**Exercise directions**
The listing is to be duplicated in full, exactly as written.

**Given material**
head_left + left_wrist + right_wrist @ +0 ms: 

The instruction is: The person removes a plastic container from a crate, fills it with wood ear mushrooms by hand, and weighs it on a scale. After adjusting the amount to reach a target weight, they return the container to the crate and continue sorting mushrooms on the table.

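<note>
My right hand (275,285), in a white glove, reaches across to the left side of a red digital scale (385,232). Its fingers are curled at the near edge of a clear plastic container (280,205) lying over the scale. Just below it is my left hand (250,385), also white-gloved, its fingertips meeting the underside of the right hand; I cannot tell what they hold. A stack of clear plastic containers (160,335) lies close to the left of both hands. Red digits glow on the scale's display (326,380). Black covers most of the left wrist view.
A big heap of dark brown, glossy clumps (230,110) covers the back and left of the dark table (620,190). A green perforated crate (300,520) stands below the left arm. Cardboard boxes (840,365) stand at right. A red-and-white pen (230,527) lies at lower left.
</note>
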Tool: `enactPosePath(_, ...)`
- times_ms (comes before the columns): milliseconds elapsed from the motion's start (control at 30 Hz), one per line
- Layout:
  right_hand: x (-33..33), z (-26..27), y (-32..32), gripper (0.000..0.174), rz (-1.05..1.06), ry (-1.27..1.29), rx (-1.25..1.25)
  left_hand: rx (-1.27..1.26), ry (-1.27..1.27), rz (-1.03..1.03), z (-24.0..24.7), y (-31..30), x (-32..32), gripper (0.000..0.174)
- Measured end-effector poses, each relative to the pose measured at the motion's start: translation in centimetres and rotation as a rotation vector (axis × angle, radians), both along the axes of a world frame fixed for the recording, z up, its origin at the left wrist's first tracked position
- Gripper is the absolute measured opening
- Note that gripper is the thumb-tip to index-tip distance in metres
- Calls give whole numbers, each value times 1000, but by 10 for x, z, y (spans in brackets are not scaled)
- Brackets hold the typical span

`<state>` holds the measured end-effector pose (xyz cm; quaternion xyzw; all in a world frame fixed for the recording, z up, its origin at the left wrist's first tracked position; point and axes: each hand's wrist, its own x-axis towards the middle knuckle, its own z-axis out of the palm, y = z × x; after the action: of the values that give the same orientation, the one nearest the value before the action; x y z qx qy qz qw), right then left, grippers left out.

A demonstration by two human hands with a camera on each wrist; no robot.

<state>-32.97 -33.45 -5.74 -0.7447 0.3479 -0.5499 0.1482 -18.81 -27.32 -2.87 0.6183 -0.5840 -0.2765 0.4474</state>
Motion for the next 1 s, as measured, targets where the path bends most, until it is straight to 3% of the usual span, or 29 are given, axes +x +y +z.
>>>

**Answer to this task**
head_left + left_wrist + right_wrist @ +0 ms: 

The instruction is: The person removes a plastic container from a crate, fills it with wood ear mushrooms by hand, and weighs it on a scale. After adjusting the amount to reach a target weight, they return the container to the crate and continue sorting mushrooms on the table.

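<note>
My right hand (275,285), in a white glove, reaches across to the left side of a red digital scale (385,232). Its fingers are curled at the near edge of a clear plastic container (280,205) lying over the scale. Just below it is my left hand (250,385), also white-gloved, its fingertips meeting the underside of the right hand; I cannot tell what they hold. A stack of clear plastic containers (160,335) lies close to the left of both hands. Red digits glow on the scale's display (326,380). Black covers most of the left wrist view.
A big heap of dark brown, glossy clumps (230,110) covers the back and left of the dark table (620,190). A green perforated crate (300,520) stands below the left arm. Cardboard boxes (840,365) stand at right. A red-and-white pen (230,527) lies at lower left.
</note>
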Tool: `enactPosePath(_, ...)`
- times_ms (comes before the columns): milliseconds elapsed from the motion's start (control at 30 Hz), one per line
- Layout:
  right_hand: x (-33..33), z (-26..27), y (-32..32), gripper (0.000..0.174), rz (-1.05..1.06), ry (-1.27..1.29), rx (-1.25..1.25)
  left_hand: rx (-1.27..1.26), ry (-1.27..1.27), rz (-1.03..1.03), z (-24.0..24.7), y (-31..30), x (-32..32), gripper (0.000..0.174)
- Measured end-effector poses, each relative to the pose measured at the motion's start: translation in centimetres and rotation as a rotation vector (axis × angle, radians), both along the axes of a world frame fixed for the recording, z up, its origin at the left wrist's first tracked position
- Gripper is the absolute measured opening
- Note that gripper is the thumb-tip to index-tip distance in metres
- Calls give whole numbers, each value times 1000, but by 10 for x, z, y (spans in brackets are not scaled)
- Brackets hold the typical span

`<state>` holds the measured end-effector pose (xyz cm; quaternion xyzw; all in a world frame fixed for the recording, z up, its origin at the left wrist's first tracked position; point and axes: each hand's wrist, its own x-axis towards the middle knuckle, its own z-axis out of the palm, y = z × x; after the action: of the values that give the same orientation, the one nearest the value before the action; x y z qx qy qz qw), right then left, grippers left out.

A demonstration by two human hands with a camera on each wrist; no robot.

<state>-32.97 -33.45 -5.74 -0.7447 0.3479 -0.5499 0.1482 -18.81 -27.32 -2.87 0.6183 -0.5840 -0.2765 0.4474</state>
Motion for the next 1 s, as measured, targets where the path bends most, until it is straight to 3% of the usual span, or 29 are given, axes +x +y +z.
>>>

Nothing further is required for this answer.